**Work to complete:**
Go line by line through the entries and show those that hold the string "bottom".

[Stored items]
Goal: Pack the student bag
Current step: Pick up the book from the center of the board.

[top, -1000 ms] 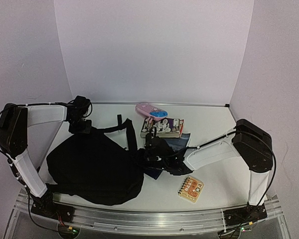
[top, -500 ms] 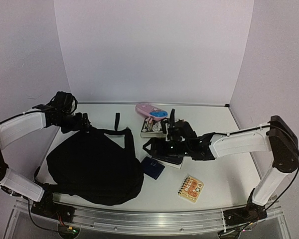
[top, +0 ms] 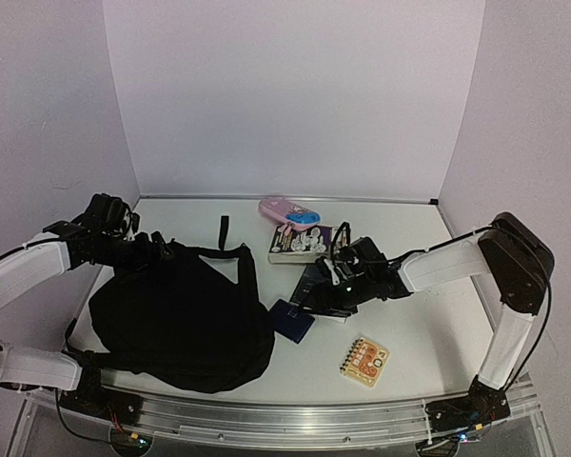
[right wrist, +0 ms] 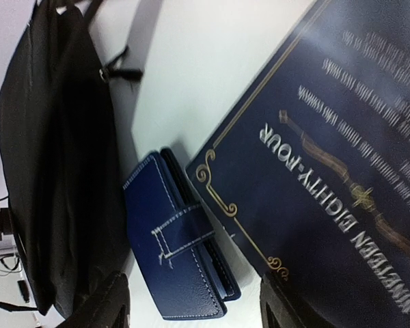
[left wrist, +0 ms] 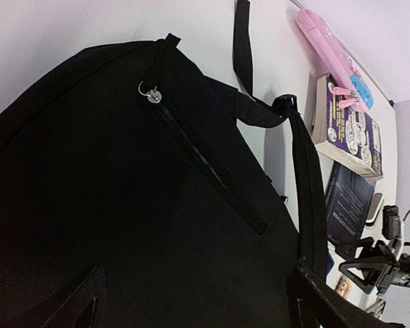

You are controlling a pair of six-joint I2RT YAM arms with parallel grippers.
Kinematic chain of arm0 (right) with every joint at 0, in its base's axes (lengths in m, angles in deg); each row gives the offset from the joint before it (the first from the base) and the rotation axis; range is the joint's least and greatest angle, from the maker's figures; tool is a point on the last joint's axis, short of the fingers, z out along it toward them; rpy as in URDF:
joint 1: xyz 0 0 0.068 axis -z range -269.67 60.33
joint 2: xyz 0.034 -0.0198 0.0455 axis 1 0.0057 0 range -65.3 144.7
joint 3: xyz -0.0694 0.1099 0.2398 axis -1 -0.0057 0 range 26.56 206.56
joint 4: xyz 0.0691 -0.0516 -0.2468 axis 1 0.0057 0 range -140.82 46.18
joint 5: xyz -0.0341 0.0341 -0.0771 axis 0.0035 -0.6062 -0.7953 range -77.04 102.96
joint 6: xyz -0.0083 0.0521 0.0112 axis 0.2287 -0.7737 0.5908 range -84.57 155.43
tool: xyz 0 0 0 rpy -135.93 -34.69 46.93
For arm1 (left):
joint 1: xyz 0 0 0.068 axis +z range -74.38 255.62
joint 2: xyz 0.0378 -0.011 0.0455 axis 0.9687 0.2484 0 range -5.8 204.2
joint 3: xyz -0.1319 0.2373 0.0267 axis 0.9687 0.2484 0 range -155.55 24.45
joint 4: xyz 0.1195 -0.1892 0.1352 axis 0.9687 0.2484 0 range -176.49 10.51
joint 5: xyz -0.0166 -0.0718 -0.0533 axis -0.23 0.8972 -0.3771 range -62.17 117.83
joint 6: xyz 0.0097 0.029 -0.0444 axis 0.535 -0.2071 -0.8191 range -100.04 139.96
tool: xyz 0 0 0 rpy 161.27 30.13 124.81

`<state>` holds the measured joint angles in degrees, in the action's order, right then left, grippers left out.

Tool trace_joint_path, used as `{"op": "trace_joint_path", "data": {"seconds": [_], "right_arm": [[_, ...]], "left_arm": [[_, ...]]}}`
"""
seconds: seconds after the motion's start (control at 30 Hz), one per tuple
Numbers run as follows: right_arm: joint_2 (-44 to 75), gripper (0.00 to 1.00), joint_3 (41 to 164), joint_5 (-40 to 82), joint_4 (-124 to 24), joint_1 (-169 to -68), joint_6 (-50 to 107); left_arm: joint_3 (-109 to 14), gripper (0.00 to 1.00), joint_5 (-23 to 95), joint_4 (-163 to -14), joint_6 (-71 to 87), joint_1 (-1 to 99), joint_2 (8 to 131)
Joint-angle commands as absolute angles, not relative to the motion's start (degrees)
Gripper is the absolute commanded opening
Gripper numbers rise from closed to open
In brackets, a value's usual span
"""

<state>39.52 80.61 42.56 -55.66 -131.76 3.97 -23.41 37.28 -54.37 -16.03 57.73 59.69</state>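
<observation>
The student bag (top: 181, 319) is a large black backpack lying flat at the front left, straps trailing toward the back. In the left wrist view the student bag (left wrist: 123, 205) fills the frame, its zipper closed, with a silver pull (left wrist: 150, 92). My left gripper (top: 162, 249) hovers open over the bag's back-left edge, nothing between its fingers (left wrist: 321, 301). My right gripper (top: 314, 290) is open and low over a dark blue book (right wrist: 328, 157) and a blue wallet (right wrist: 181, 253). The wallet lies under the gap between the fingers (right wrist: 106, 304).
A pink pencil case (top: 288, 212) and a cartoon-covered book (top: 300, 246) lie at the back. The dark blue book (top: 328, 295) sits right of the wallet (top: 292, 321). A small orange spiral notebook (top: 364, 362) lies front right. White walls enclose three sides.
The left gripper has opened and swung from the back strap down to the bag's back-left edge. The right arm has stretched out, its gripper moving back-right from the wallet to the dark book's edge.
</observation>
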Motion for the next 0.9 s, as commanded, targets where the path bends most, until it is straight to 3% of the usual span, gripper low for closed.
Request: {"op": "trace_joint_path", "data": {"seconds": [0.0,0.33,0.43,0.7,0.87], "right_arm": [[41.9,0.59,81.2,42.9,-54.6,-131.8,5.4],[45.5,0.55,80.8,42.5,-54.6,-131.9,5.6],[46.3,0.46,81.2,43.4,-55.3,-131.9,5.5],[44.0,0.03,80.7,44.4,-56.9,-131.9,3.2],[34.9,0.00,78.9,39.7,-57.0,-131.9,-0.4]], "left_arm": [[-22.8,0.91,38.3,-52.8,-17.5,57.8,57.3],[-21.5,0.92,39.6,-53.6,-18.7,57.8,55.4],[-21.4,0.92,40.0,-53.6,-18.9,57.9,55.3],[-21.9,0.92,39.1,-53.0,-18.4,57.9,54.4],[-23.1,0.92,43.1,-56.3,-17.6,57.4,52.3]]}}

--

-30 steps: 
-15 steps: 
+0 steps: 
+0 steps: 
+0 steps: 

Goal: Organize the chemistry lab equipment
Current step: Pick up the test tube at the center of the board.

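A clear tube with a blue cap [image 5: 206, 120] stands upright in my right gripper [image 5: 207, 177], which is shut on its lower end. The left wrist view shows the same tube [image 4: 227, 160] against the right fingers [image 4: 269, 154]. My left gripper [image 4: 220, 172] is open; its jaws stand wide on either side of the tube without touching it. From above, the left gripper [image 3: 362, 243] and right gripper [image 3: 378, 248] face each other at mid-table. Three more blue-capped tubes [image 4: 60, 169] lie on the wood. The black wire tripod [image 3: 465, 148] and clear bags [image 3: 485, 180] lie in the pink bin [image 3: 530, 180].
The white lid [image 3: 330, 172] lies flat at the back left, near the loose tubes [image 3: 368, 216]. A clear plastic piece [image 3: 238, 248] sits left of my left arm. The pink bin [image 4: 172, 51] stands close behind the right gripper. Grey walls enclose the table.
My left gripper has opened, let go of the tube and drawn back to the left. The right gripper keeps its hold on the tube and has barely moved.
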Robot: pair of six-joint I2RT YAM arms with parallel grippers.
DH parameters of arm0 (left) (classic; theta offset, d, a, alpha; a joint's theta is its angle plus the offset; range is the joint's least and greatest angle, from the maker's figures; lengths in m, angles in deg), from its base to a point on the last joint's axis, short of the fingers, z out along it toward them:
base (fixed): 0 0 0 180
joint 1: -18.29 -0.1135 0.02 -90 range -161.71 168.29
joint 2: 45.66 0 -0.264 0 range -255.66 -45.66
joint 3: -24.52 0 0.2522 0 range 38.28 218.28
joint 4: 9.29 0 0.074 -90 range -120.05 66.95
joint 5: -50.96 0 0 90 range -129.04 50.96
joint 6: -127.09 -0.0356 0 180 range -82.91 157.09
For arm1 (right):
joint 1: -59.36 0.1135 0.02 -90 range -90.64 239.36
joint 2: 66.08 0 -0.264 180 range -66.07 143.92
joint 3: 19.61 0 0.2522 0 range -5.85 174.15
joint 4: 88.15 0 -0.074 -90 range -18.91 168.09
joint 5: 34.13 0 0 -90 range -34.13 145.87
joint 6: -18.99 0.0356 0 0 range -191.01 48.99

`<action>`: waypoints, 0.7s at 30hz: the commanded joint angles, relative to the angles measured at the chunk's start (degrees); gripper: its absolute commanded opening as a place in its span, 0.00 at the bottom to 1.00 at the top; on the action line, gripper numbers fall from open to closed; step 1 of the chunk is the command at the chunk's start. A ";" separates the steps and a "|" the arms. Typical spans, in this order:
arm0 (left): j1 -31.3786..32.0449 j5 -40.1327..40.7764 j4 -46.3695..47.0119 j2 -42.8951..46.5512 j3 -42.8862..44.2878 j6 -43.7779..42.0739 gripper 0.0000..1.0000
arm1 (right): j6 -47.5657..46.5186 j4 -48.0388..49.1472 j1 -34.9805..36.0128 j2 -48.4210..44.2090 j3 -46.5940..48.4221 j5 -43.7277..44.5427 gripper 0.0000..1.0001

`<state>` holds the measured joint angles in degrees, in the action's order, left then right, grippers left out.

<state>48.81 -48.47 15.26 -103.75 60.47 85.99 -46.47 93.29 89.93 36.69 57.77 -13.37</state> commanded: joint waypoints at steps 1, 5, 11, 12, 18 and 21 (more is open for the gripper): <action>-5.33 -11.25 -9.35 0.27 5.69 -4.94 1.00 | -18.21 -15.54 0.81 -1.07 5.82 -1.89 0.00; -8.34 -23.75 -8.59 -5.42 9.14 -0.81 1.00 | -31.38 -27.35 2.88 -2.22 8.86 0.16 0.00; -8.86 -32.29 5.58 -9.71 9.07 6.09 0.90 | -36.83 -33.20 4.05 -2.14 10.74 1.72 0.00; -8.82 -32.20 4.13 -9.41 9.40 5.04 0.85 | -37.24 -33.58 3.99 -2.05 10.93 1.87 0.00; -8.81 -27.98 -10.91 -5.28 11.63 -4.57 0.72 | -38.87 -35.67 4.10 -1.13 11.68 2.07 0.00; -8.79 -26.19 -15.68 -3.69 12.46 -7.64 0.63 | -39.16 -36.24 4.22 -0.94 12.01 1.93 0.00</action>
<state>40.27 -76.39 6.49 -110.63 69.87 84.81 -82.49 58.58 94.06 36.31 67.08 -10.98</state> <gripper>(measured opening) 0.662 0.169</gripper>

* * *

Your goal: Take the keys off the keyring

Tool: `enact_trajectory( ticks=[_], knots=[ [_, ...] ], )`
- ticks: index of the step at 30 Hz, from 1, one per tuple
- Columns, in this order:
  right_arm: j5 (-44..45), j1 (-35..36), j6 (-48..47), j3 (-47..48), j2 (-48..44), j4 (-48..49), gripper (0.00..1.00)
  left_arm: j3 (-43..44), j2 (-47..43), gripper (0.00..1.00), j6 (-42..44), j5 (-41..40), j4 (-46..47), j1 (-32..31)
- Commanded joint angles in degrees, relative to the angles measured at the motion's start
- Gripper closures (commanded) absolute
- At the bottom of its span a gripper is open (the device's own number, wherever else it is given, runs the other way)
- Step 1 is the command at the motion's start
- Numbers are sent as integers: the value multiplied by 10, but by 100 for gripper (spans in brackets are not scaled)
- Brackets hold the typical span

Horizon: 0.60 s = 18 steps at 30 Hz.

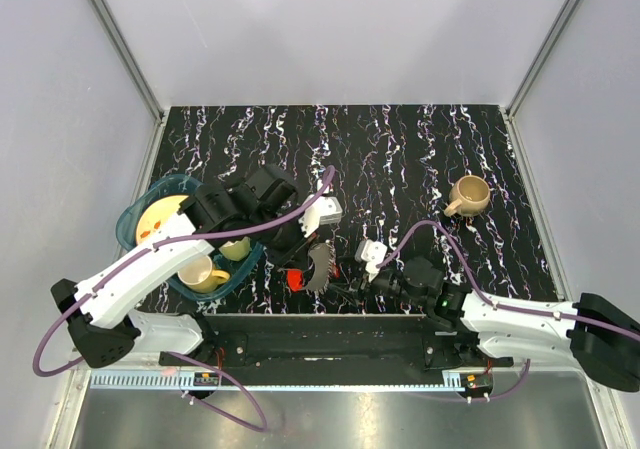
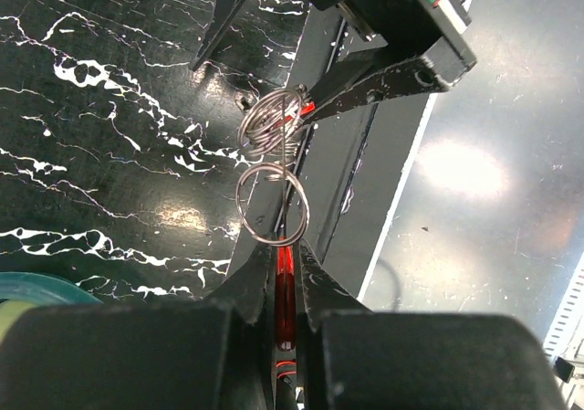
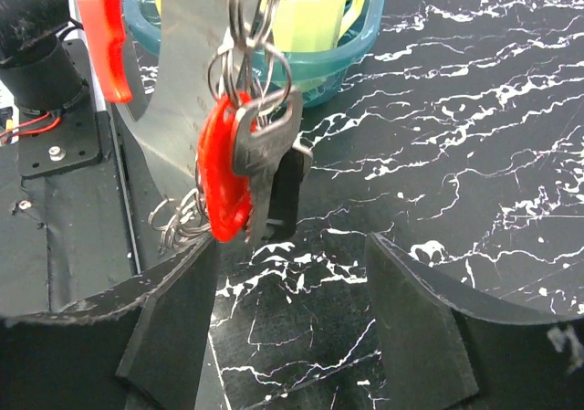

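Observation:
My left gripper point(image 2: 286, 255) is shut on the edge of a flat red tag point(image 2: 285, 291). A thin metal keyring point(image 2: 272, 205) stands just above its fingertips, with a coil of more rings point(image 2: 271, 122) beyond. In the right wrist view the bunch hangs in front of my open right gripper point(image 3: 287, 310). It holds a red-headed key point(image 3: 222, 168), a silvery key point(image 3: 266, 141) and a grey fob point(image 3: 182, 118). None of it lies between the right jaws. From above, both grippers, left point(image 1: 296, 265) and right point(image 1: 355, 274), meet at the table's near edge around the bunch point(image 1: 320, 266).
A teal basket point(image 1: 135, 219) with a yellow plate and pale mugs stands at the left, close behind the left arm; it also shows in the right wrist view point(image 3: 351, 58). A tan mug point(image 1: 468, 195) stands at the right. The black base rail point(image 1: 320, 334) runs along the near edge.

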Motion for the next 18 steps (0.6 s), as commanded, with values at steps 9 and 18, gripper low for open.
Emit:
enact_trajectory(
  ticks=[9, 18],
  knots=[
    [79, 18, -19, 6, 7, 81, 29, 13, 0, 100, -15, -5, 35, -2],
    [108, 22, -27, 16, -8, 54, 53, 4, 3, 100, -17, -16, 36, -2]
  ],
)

**Exercise answer:**
`<action>`: waypoints, 0.7s at 30hz: the commanded joint angles, relative to the angles measured at the chunk's start (degrees); gripper: its absolute commanded opening as a place in its span, 0.00 at the bottom to 1.00 at the top; on the action line, gripper numbers fall from open to closed; step 1 of the chunk is the command at the chunk's start. A ";" separates the steps and a "|" the arms. Typical spans, in this order:
- At the bottom of its span a gripper is open (the device's own number, wherever else it is given, runs the other way)

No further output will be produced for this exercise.